Fintech goes down fast but swinging
The company went down swinging. As late as March 28, 2022, the checkout company announced that it had entered a partnership with The Honest Company. That deal failed to save Fast.
Simone Martinelli, co-founder and CEO of checkout fintech startup Volume says that while “Fast did do some things really well”, he believes there “were some flaws in their model” that eventually led to the rival’s collapse.
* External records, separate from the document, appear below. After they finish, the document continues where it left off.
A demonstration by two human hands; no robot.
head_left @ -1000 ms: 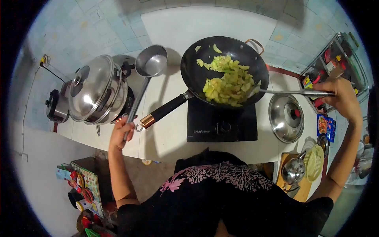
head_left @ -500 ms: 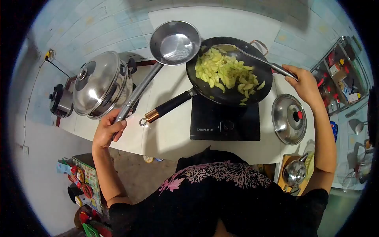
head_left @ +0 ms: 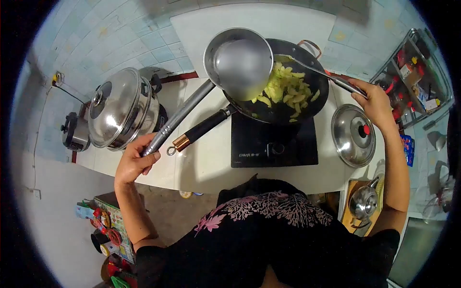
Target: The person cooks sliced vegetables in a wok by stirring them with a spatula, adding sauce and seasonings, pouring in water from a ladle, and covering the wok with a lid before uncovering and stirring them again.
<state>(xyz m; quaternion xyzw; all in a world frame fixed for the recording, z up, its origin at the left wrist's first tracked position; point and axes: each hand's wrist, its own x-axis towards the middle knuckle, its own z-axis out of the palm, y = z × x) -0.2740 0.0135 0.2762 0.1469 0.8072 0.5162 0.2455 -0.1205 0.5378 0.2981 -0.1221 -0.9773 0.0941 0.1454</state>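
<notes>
Ladle in left hand overlaps left edge of wok, apart from pot.

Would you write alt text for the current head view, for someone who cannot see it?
A person's left hand holds a long-handled metal scoop over the left side of a black wok of pale green slices, while the right hand holds a metal utensil reaching into it. A black cooktop sits beneath, with a lidded pot left and a lid right.

Pale blue tiled wall behind a white counter, brownish floor below
</notes>
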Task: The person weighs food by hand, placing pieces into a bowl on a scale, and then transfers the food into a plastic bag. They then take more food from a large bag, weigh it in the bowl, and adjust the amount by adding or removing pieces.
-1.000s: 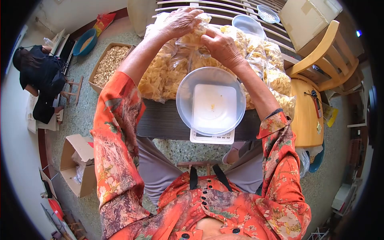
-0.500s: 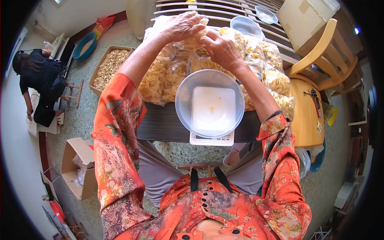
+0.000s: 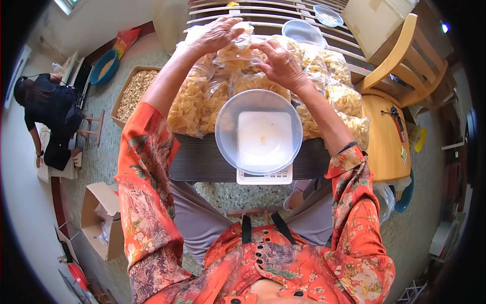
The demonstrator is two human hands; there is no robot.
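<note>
My left hand [image 3: 218, 36] lies over the top of a clear plastic bag [image 3: 237, 57] of pale yellow dried pieces at the back of the bench, fingers stretched out. Beside it, my right hand [image 3: 282, 65] has its fingers apart and bent near the bag's right side. Whether its fingertips touch the plastic I cannot tell. Several similar filled bags [image 3: 190, 109] crowd around both hands. Nearer my body, a translucent bowl [image 3: 223, 126] sits on a white kitchen scale [image 3: 278, 177], with a few small crumbs at its bottom.
Behind the bags is a slatted rack [image 3: 263, 16] with another translucent bowl [image 3: 302, 33]. A wooden chair [image 3: 380, 137] holding scissors stands right. Cartons [image 3: 98, 223] and a box of dried pieces [image 3: 136, 91] stand left. A person [image 3: 53, 109] sits at far left.
My right hand has loosened from a pinch at the bag, its fingers now spread and slightly apart from my left hand. My left hand stays over the bag. The view has shifted slightly.
</note>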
“It is evident that artificially created hype is not enough anymore to get and maintain customers, even with the best of intentions,” Martinelli tells Verdict. “Founders should rather focus on solving real problems for ecommerce businesses, leveraging technologies like open banking. Fundamentally though, things are tough across the retail landscape if you aren’t Amazon. To succeed in this crowded space, you need to address the key hurdles retailers and merchants face daily, making their lives faster, cheaper, simpler and safer.”
Fast did not return requests to respond to these comments ahead of the publication of this story.
The majority of Fast’s engineers will be given a chance to join buy-now-pay-later startup Affirm, according to an agreement between the failed startup and the Klarna rival.
Fintech explosion
The news about the collapse of Fast comes on the back of the fintech industry having enjoyed a massive funding boom during the Covid-19 crisis.
At the beginning of the pandemic, fintech founders feared they would run out money fast. Market uncertainties have a tendency make investors tighten their purse strings, after all.
Indeed, the value of the venture capital deals in the industry dropped from $35bn in 2019 to just $30bn in 2020, according to data from GlobalData. The number of deals dropped from 2,065 to 1,786 over the same period. However, those figures jumped in 2021. Last year, fintech companies attracted $88bn across 2,528 deals.
It also seems as if more mature companies have enjoyed a boon as the majority of funding being recorded by GlobalData going into investment rounds worth up to $50m. In 2020, 1,640 deals recorded were worth up to $50m. In 2021, that figure had jumped to 2,120. In other words, several small startups successfully topped up their coffers during the pandemic.
The proportion of investment deals worth $50m or more of the total number of deals has grown over the past two years. In 2019, 8% of deals were worth more than $50m. Last year, that figure had jumped to 22.8%. However, it seems as if fintech funding has slowed down after the record year of 2021.
GlobalData is the parent company of Verdict and its sister publications.